Next month’s budget is a “fork in the road” for the UK and should be treated as an almost post-war moment to forge a “new partnership” between business and government, according to Labour leader Sir Keir Starmer.
Ahead of Chancellor Rishi Sunak’s financial statement on 3 March, Sir Keir will set out a post-COVID challenge to “go forward to a future that is going to look utterly unlike the past”.
He will use a speech on Thursday to reiterate his view that Britain faces a period similar to the Second World War, following which the welfare state and NHS were created.
And he will accuse the government of offering only “a roadmap to yesterday” in its post-pandemic response.

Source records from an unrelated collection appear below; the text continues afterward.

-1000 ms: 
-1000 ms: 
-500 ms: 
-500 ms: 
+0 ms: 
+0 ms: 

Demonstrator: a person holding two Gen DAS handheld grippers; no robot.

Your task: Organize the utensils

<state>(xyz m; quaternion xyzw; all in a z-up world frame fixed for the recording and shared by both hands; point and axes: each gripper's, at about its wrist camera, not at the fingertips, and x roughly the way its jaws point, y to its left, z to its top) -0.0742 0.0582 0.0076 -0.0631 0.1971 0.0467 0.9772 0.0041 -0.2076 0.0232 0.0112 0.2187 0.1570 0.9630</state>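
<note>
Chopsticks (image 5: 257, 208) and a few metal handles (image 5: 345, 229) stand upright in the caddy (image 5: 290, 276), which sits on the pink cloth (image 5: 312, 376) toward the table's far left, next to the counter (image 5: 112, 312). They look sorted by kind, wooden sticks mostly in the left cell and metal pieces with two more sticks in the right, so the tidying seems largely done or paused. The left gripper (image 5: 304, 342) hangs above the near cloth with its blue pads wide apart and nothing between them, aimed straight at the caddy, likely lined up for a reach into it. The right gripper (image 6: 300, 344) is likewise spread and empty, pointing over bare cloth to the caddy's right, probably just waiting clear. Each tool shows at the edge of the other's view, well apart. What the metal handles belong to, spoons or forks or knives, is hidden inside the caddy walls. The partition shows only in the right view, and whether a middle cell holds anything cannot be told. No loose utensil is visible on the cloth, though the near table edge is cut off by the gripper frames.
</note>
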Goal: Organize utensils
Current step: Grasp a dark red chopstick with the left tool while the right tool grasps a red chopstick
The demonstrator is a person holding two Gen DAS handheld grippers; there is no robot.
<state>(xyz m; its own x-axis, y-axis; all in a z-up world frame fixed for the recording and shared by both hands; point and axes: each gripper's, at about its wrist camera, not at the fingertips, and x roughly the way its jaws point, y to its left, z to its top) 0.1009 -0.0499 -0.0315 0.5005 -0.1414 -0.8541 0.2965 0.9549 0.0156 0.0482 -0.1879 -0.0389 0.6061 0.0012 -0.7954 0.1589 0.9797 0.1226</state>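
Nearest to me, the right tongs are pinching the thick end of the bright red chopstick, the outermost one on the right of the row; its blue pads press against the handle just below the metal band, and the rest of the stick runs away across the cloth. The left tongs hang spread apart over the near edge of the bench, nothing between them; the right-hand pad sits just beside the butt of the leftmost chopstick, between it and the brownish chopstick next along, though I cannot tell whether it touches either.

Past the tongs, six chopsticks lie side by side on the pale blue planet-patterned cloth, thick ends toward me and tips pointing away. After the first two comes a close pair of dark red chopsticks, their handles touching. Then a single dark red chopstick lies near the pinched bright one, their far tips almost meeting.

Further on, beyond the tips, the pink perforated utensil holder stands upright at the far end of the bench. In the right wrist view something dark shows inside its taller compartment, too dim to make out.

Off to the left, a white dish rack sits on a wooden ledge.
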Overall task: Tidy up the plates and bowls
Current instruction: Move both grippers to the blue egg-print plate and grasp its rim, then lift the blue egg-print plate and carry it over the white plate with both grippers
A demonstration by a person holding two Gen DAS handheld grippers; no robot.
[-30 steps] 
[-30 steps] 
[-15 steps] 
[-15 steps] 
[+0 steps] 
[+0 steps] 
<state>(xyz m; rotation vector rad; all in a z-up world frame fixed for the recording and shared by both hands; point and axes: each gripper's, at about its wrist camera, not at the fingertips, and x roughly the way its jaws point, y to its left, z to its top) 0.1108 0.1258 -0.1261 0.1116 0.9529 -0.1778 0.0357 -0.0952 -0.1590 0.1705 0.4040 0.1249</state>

Sir Keir’s speech, which will include new economic policies, comes off the back of recent speculation about his performance as Labour leader after 10 months in the role.
A major policy blitz has been expected from Sir Keir following internal concerns about Labour’s direction under his leadership.
It was recently reported that Sir Keir’s team have turned to Lord Mandelson – one of the founders of New Labour who once declared he was “intensely relaxed about people getting filthy rich as long as they pay their taxes” – in order to help craft the party’s message to businesses.
In Thursday’s speech, to be delivered via Zoom, Sir Keir will set out Labour’s stance ahead of the budget in two weeks’ time.
“We can go back to the same insecure and unequal economy that has been so cruelly exposed by the virus or we can seize this moment and go forward to a future that is going to look utterly unlike the past,” he is expected to say.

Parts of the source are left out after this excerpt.